One month. A lot can happen in one month's time. For me it has been a complete overhaul on the life I knew for the last two years.
Leading Weight Watchers meetings had me always on the move - not only going from meeting to meeting, but it gave me the flexibility to work out often. I could hit the gym or the pavement when no one else was there to bother me.
Oh 11am swim pool to myself- sure thing.
Bang out 5 miles at 3pm on a Wednesday afternoon - why not.
That all came to a crashing halt when I returned to an office job.
I've been nervous about this impacting my fitness and weight loss goals ... and it has.
And not in a good way.
My Fitbit and Weight Watchers Activelinks aren't happy with me.
I'm not happy with myself.
I just feel ... blah!
I've been trying all of the suggestions I give to other folks that have office jobs. I mean in case you didn't know - I am not the only person who works 10 hour days, is training for a marathon and trying to lose weight. So I know there are folks out there doing that ... and more!
So why haven't I shared these feelings before?
Because I was lying to myself that I had my sh%t together.
In case you aren't picking up on it - I don't.
I am struggling.
The decrease in workout time and flexible schedule is messing with my mind and my confidence. For anyone that follows me on other social media channels - Facebook, Twitter, Instagram, etc - I think you have picked up on that lately.
This is the longest stretch of struggling that I have experienced since starting my healthy lifestyle change in 2009. So it is making me feel like a failure. I mean I bawled HARD on my run Tuesday morning. Thinking that I have let everyone down because I don't have everything figured out.

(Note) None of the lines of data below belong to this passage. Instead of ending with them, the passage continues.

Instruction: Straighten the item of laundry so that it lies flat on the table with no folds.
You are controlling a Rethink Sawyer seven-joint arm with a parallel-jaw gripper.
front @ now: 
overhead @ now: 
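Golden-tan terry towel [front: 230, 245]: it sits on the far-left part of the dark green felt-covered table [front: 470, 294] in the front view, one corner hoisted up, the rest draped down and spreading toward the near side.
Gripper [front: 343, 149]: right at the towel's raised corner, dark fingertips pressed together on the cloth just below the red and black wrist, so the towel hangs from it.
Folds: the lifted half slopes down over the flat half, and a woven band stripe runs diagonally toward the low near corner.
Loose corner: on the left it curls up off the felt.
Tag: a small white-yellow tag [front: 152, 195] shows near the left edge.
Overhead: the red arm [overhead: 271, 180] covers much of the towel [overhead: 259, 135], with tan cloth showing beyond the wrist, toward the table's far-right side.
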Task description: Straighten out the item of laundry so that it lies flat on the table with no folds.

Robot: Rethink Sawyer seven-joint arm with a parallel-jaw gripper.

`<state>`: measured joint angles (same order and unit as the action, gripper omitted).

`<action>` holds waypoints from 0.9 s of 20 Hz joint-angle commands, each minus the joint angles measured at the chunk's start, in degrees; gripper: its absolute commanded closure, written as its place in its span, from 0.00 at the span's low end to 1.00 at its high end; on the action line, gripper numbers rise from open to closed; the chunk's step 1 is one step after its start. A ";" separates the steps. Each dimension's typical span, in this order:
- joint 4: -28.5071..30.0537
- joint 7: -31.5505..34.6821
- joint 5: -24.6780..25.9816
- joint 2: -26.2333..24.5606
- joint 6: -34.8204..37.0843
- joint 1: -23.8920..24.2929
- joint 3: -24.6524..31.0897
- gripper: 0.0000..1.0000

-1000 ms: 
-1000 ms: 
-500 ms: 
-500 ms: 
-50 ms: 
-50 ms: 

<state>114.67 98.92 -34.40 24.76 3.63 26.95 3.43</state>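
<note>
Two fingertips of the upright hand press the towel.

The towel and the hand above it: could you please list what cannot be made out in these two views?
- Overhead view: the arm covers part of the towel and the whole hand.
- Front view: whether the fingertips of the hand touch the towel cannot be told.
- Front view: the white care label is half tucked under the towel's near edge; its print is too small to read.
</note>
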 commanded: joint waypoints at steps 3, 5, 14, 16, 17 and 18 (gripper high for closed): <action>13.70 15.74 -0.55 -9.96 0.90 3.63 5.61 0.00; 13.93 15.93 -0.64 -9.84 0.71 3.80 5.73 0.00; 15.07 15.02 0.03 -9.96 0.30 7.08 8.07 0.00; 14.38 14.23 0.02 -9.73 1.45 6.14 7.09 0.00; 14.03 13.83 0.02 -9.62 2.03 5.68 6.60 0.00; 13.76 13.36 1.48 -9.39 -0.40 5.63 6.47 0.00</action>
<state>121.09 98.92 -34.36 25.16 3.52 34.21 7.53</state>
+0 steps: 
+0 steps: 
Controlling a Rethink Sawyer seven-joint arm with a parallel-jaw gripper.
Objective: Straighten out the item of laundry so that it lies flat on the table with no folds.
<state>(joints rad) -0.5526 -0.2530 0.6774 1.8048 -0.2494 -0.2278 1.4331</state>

But guess what ... not everyone does? Did you know that?
It was news to me. :P
This is a learning process. The job hours won't change. The training for a marathon or Half Ironman won't change. The desire to lose weight won't change.
(Note: I am not trying to lose a ton of weight - just maybe an additional 3-5 lbs. I love my goal weight of 155.)
So what has to change ... me!
Here is the latest plan of attack:
1) I will stop lying to myself that everything is okay. That is how I got into the mess of being 235 lbs to begin with.
2) I will share. I have always been open in this blog space and that starts by Point 1 - being honest with myself.
3) I will ask myself "Will this get me to my ultimate goal?" when faced with the free snacks at work. Don't get my wrong I am grateful for free lunch and free snacks, but not all of that is really on my plan.
So game plan 34634783 since starting the new gig begins. What is the biggest positive I can take out of this? I keep recognizing the triggers and warning signs - and wanting to change them.
THAT shows me that this shall pass and I will overcome this struggle.
Who has faced a similar situation? What has helped you make the adjustment?
I will leave you with a great sentiment brought up at my Weight Watchers meeting on Monday Night by a member Erin:
"Life isn’t about figuring out what to do. The real challenge is simply doing the things we know we should be doing."